Task objective:
Would you please transcribe the entire listing exactly?

Data section:
━━━━━━━━━━━━━━━━━━━━
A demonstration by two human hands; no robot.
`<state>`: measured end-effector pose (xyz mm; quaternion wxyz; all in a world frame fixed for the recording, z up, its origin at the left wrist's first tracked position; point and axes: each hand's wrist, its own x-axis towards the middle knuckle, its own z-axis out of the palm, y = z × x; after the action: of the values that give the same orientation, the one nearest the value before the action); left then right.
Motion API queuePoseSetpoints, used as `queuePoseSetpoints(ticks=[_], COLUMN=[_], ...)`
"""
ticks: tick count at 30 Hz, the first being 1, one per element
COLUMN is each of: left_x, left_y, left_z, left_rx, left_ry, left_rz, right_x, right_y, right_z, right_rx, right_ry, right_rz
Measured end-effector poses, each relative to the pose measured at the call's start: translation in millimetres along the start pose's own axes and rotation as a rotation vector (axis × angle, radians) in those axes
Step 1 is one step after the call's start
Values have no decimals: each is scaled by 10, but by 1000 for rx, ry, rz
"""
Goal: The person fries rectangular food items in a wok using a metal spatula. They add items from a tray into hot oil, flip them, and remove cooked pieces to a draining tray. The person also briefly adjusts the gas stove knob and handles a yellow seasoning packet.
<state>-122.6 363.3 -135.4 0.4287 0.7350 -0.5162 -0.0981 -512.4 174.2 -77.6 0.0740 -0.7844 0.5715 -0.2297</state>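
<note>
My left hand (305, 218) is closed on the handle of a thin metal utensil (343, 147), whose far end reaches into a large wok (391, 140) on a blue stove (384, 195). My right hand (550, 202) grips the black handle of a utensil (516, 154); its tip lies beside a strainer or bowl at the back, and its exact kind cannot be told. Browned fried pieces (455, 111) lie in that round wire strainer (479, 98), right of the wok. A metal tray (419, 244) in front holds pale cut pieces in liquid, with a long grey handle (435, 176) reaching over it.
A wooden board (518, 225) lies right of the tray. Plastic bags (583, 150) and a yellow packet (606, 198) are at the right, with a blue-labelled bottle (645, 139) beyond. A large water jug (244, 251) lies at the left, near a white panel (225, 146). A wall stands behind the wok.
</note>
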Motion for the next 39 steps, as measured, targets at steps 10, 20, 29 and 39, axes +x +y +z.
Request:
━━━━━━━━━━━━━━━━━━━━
Answer for this exercise:
A demonstration by two human hands; no robot.
`<state>`: measured end-effector pose (xyz mm; quaternion wxyz; all in a world frame fixed for the recording, z up, its origin at the left wrist's first tracked position; point and axes: each hand's wrist, its own x-axis towards the middle knuckle, its own z-axis out of the palm, y = z × x; after the action: of the values that give the same orientation, the one nearest the value before the action); left then right.
Motion API queuePoseSetpoints, used as `queuePoseSetpoints(ticks=[_], COLUMN=[_], ...)`
"""
ticks: tick count at 30 Hz, the first being 1, one per element
COLUMN is each of: left_x, left_y, left_z, left_rx, left_ry, left_rz, right_x, right_y, right_z, right_rx, right_ry, right_rz
Measured end-effector poses, each relative to the pose measured at the call's start: translation in millimetres along the start pose's own axes and rotation as a rotation vector (axis × angle, radians) in those axes
Step 1 is one step after the call's start
Values have no decimals: each is scaled by 10, but by 1000 for rx, ry, rz
"""
Goal: The person fries rectangular food items in a wok using a metal spatula. They add items from a tray into hot oil, flip them, and remove cooked pieces to a draining tray. The person also briefly adjusts the gas stove knob and handles a yellow seasoning packet.
<state>-122.6 363.3 -135.4 0.4287 0.7350 -0.5162 -0.0981 -512.4 174.2 -77.6 0.0740 -0.7844 0.5715 -0.2297</state>
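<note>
My left hand (305, 218) is closed on the handle of a thin metal utensil (343, 147), whose far end reaches into a large wok (391, 140) on a blue stove (384, 195). My right hand (550, 202) grips the black handle of a utensil (516, 154); its tip lies beside a strainer or bowl at the back, and its exact kind cannot be told. Browned fried pieces (455, 111) lie in that round wire strainer (479, 98), right of the wok. A metal tray (419, 244) in front holds pale cut pieces in liquid, with a long grey handle (435, 176) reaching over it.
A wooden board (518, 225) lies right of the tray. Plastic bags (583, 150) and a yellow packet (606, 198) are at the right, with a blue-labelled bottle (645, 139) beyond. A large water jug (244, 251) lies at the left, near a white panel (225, 146). A wall stands behind the wok.
</note>
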Motion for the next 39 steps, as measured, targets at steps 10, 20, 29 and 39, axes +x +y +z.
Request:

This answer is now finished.